Under the hood
You don't need this page to author a course. It's here so you know what's possible when a project pushes past the defaults, and what your assistant is working with when it says yes. Every topic below is specified in full in the technical guide your assistant reads.
Course configuration
Each course has one configuration file, course.config.js, covering
title and identity, branding (logo, primary colour, font), navigation mode (free or
sequential), the completion rule, the passing score, the export standard, and
accessibility strictness. Everything has a sensible default; a bare title is a valid
config. Your assistant edits it from sentences like "make navigation sequential and
raise the pass mark to 80".
The hooks API
Six hooks are the stable contract between custom components and the runtime: questions, quiz control, navigation, progress, completion, and saved state. The point of the design: a custom widget that registers through the question hook is scored, persisted, and reported to the LMS identically to a built-in question type.
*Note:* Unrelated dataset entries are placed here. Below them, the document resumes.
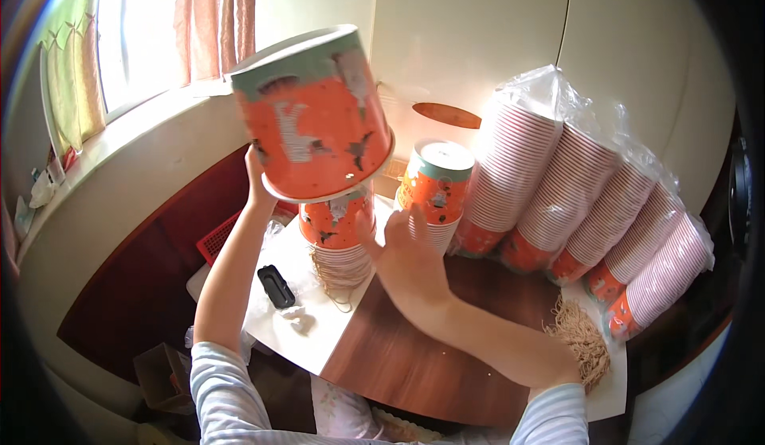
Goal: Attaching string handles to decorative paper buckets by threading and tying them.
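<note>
in what seems a holding step, the left grip grasps a tilted paper cup, the right grip is released near stacked cups, and next calls probably for steadiness.

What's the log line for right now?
left hand: holding tilted orange tub | right hand: open, near cup stack | right side: bagged stacks, tan strands

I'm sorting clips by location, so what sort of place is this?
Probably a room in a home used as a small workspace: curtains hang at a bright window, while plastic-bagged stacks of paper tubs crowd the brown-and-white table.
</note>
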Demonstrator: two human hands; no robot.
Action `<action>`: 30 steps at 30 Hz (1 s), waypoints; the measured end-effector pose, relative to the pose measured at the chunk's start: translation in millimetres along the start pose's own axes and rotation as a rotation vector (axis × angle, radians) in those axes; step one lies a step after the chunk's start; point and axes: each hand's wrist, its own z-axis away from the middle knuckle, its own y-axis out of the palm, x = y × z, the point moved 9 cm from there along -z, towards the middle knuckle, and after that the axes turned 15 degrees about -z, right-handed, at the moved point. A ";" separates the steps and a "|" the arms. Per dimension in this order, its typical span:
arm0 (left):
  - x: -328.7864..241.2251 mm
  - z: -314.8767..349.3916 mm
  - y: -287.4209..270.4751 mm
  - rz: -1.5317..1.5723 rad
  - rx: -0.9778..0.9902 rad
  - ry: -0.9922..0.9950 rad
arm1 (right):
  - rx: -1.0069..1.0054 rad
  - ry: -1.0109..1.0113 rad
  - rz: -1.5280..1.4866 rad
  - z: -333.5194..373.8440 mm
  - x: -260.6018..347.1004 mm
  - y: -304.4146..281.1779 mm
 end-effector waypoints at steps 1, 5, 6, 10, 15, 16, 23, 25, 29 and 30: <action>7.0 -3.9 7.3 -0.079 -0.035 -0.024 | -0.001 0.016 0.068 -3.5 -11.3 9.1; -0.5 -18.2 28.1 -0.357 0.073 0.204 | 0.078 0.040 0.175 -6.7 -34.8 37.7; 1.4 -18.5 28.8 -0.393 0.071 0.214 | 0.099 0.054 0.211 -5.1 -36.1 44.6; 14.5 -19.2 27.0 -0.244 0.079 0.108 | 0.022 -0.034 0.138 2.3 -11.8 43.6; 0.5 -31.2 36.2 -0.718 0.013 0.323 | 0.026 0.022 0.139 -1.2 -20.2 54.2; 4.1 -34.3 37.4 -0.727 0.034 0.323 | 0.048 0.049 0.166 -1.3 -27.0 62.7; 50.9 -58.1 26.0 -0.574 0.189 0.060 | 0.180 0.151 0.273 0.7 -26.9 124.6; 64.4 -49.0 19.6 -0.436 0.195 -0.133 | 0.208 0.095 0.313 -0.3 -5.4 123.1; 74.1 -35.4 9.7 -0.405 0.227 -0.187 | 0.228 0.063 0.383 -4.7 13.6 119.9; 82.0 -33.2 5.8 -0.290 0.255 -0.250 | 0.295 0.037 0.428 -4.2 17.5 125.5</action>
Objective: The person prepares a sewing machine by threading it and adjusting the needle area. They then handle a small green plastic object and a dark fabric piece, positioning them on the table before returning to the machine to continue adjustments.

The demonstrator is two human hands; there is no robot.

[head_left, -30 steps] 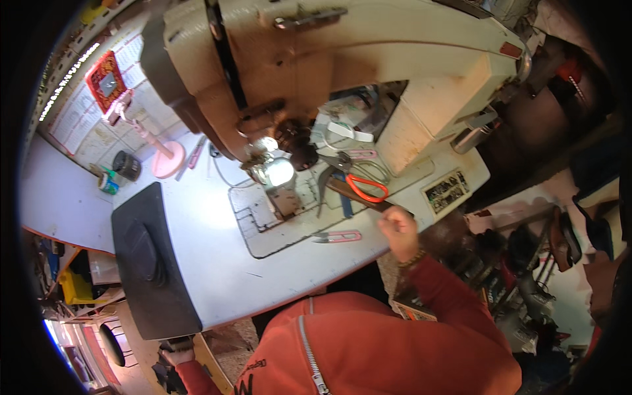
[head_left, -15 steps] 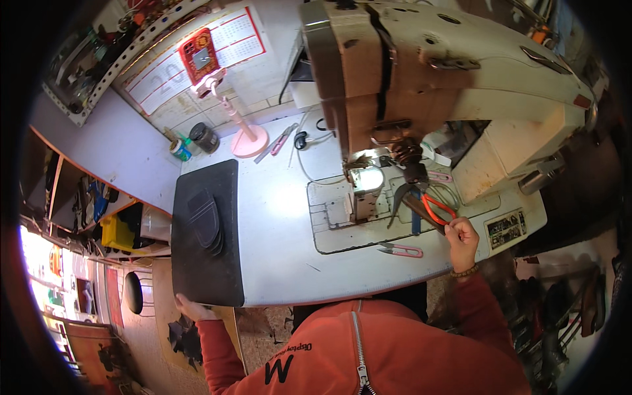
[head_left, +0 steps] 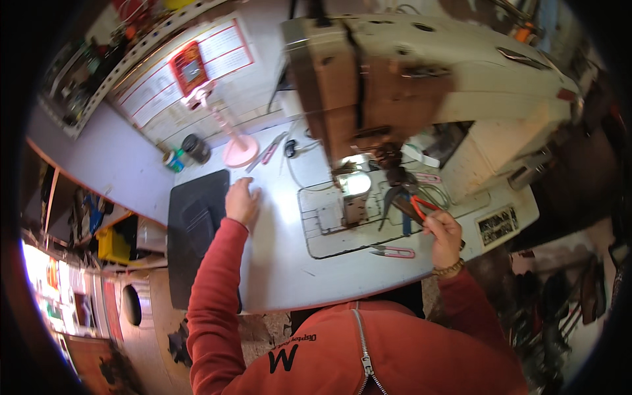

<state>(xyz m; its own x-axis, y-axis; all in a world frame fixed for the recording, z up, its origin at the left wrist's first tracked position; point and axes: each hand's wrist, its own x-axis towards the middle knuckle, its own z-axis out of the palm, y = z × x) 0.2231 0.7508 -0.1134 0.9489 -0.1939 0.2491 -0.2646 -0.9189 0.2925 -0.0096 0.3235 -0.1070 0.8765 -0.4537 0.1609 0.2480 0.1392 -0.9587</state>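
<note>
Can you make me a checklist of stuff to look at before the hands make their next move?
1. Right hand holding the orange-handled scissors: ok, by the handle.
2. Left hand free: ok, it looks empty, beside the black mat.
3. Machine light on: ok, shining brightly.
4. Pink-handled snips well away from the right hand: not ok, they lie close by.
5. Needle raised: cannot tell, it doesn't show clearly.

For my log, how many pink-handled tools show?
3: thread snips beside the right hand, a tool behind the scissors, another by the pink stand. More may hide.
</note>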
Custom work is never tracking-blind.
The saved-state hook is worth calling out: a custom interaction can persist a learner's in-progress work, and it survives a reload or a return the next day on every export target, browser storage on the web, the LMS's own saved state under SCORM and cmi5. A half-finished interaction resumes exactly where the learner left off, with no work on your part beyond storing the value.
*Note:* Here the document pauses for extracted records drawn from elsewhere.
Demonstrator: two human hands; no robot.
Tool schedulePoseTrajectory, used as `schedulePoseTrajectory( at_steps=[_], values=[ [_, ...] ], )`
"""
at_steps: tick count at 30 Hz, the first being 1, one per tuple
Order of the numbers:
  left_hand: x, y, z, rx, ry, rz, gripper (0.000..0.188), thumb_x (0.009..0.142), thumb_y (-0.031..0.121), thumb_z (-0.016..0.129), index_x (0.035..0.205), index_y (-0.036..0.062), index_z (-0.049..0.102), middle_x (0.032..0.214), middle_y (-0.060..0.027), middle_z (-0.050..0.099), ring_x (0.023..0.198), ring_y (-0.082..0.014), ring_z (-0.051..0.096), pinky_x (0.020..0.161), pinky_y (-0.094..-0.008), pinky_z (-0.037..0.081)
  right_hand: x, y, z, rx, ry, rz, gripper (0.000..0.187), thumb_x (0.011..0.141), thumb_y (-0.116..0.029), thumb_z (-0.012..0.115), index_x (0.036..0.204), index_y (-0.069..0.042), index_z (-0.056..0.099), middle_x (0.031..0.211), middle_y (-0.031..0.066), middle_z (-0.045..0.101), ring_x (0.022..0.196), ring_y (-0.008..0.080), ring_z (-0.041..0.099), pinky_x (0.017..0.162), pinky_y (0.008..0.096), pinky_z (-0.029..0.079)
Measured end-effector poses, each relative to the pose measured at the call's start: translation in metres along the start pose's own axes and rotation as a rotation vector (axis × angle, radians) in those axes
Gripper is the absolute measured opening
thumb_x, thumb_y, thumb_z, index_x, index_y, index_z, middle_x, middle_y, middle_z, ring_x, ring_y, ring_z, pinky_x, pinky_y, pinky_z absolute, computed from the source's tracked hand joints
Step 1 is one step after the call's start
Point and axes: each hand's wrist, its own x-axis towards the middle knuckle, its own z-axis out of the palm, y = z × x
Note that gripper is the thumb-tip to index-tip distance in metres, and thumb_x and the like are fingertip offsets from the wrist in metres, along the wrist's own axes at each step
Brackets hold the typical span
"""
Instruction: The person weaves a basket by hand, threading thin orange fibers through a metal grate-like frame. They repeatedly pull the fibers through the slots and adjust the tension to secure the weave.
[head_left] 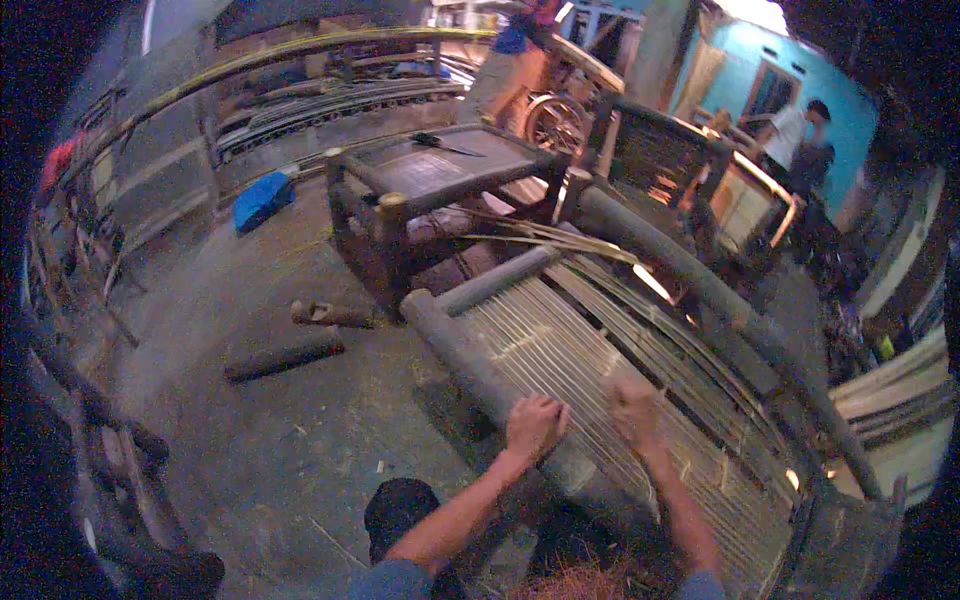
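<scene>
In front of me stands a bench of dark thick poles, apparently bamboo, with a seat of thin pale slats (530, 330). My left hand (537, 425) is closed over the front pole (465, 355) of the seat. Farther right, my right hand (637, 408) is closed in a fist above the slats, somewhat blurred. Whatever either hand grips is too small or hidden to make out. Several long loose strips (640, 330) lie along the rear side of the seat, beside the thick back pole (680, 245).
A low table (440, 165) with a dark pointed tool (445, 146) on it stands beyond the bench. Cut pole pieces (285, 357) and a blue bundle (263, 200) lie on the floor to the left. Other people (790, 140) are at the far right and far centre.
</scene>
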Motion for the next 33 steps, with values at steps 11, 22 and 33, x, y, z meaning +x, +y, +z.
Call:
schedulePoseTrajectory(
  at_steps=[11, 22, 33],
  values=[
    [-0.005, -0.043, 0.143, -1.032, 0.091, -0.264, 0.039, 0.089, 0.033, 0.048, 0.121, 0.0108, 0.053, 0.126, -0.0085, 0.051, 0.116, -0.0258, 0.046, 0.098, -0.0379, 0.037, 0.106, -0.119, 0.175, -0.053, -0.369, -0.255, 0.064, 0.09, -0.047, 0.052, 0.136, -0.004, 0.04, 0.134, 0.0239, 0.042, 0.122, 0.0394, 0.043, 0.102, 0.0434, 0.037],
    [-0.059, -0.012, -0.042, -0.26, -0.819, -0.016, 0.026, 0.082, 0.025, 0.06, 0.099, 0.0057, 0.068, 0.105, -0.0181, 0.064, 0.105, -0.0335, 0.058, 0.089, -0.0422, 0.046, 0.074, -0.133, 0.172, -0.142, -0.363, -0.172, 0.065, 0.09, -0.05, 0.049, 0.141, -0.012, 0.037, 0.136, 0.0204, 0.044, 0.126, 0.0376, 0.041, 0.105, 0.0437, 0.034],
    [-0.112, -0.16, -0.092, -0.701, 0.218, -0.734, 0.053, 0.095, 0.041, 0.051, 0.126, -0.0017, 0.045, 0.116, -0.0158, 0.052, 0.101, -0.0252, 0.053, 0.091, -0.035, 0.043, 0.027, -0.155, 0.17, 0.031, -0.323, -0.211, 0.067, 0.089, -0.056, 0.044, 0.141, -0.014, 0.036, 0.138, 0.0207, 0.041, 0.126, 0.0386, 0.041, 0.106, 0.0471, 0.034]
  ],
)
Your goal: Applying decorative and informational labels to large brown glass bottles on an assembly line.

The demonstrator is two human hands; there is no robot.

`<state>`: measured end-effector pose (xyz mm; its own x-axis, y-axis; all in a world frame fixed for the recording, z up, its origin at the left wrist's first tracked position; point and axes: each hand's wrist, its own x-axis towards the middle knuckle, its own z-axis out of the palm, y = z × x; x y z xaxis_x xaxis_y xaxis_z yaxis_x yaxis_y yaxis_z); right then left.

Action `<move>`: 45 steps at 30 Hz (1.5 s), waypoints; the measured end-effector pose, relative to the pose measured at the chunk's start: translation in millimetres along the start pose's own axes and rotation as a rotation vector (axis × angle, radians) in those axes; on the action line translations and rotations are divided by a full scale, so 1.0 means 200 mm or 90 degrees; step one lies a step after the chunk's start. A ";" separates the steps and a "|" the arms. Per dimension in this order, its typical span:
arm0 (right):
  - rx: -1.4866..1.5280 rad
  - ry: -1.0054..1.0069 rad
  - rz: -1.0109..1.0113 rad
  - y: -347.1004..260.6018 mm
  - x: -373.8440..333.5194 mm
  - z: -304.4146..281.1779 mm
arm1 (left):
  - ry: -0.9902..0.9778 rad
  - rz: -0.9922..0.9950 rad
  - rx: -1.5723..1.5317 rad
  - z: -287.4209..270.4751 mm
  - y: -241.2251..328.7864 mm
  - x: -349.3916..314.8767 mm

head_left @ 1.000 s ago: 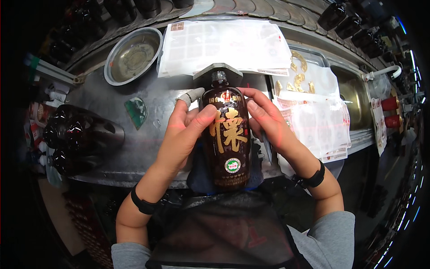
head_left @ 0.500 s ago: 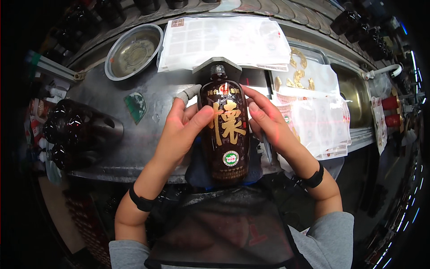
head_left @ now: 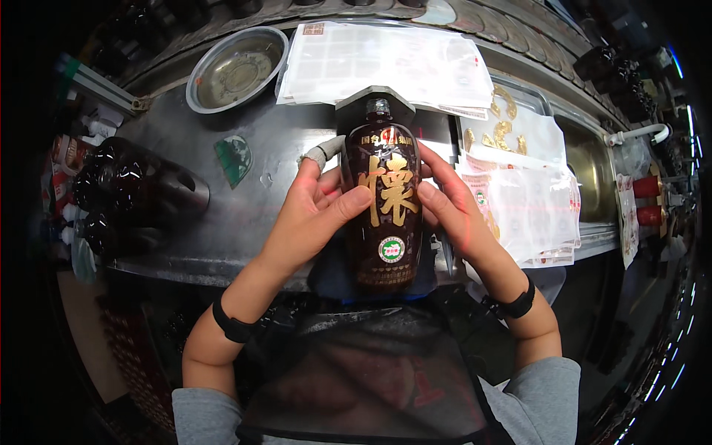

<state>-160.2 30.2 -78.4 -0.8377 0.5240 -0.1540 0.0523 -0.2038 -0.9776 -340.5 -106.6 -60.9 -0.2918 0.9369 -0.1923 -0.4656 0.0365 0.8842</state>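
A glossy dark brown bottle (head_left: pixel 361 245) lies with its neck away from me, resting against a dark angular block (head_left: pixel 400 110). Large gold characters and a round green-and-white sticker (head_left: pixel 391 250) mark its face. My left hand (head_left: pixel 315 204) grips the bottle's left side, thumb pressed near the gold character; a pale wrap (head_left: pixel 324 152) covers one finger. From the right, my right hand (head_left: pixel 449 200) closes on the opposite side, its thumb at the bottle's edge. Below that hand shows a thin grey pointed strip (head_left: pixel 448 256); I cannot tell whether it is held.
White printed sheets (head_left: pixel 386 63) lie at the back, with more sheets (head_left: pixel 519 215) to the right beside gold cut-out pieces (head_left: pixel 506 137). A metal basin (head_left: pixel 237 72) stands back left, near a green translucent piece (head_left: pixel 234 160). Several dark bottles (head_left: pixel 119 178) cluster at left; a sink (head_left: pixel 591 174) is at right.
My right hand has drawn in, its thumb now against the bottle's edge. My left hand still grips the other side. The whole view has shifted slightly.
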 end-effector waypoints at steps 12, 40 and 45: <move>-0.027 0.012 0.012 -0.07 -0.05 0.05 | 0.006 -0.022 0.022 0.00 -0.02 -0.05; -0.182 -0.024 0.059 -0.01 -0.29 0.04 | -0.083 0.044 0.257 -0.06 -0.09 -0.22; -0.187 -0.034 0.052 0.00 -0.28 0.03 | -0.072 0.024 0.278 -0.06 -0.08 -0.22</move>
<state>-116.4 -5.0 -68.4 -0.8513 0.4700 -0.2332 0.2688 0.0090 -0.9632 -329.6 -153.3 -71.0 -0.1972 0.9716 -0.1307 -0.0527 0.1227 0.9910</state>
Custom layouts and quiz shells
Two drop-in files change a course's chrome without forking anything:
layout.svelte replaces the default sidebar-and-topbar shell, and
quiz.svelte replaces the quiz presentation while the underlying
scoring machinery stays put.
Custom access rules
Beyond free and sequential navigation, a course can define its own access logic: prerequisites, unlocking a module only after a specific quiz score, time-based gating. It's a small function with full access to progress and course structure.
xAPI destinations
Custom xAPI statements can flow to the LMS's own record store (for cmi5/xAPI launches), to an external LRS, or fan out to several destinations at once, each with its own queueing and retry. Statements carry learner identity automatically, on SCORM exports too, where the runtime derives the actor from the LMS session. One hard rule: the course configuration ships inside the package where anyone can read it, so LRS credentials must come from a token endpoint, never be pasted into config.
Assets and styling
Media lives in an assets/ folder per course and is referenced through
the $assets/ alias, which is checked at build time: a missing file
fails the build instead of shipping a broken image. Styling layers from
coarse to fine: branding config for colour and font, a set of
--tessera-* CSS custom properties for theming, and a
styles/ folder that overrides anything.
Build customisation
The build itself is owned by Tessera (there's no bundler config to maintain), with
two escape hatches: tessera.config.js merges partial build settings on
top, and web exports emit a baseline Content-Security-Policy that can be extended
when a course legitimately loads external fonts or media.
The guardrails
A few constraints keep courses portable and updatable, and your assistant observes them: page content is static (no runtime data fetching inside pages), only the public API is used (never internal paths that change between versions), and framework behaviour is extended through the extension points above, never by patching installed files.
The full reference
The canonical specification of all of this, hooks signatures, config fields, xAPI behaviour per standard, recipes, ships inside every workspace and updates with the framework: AGENTS.md. It's written for your assistant, but it's readable, and if you want to know exactly how something works, it's the source of truth.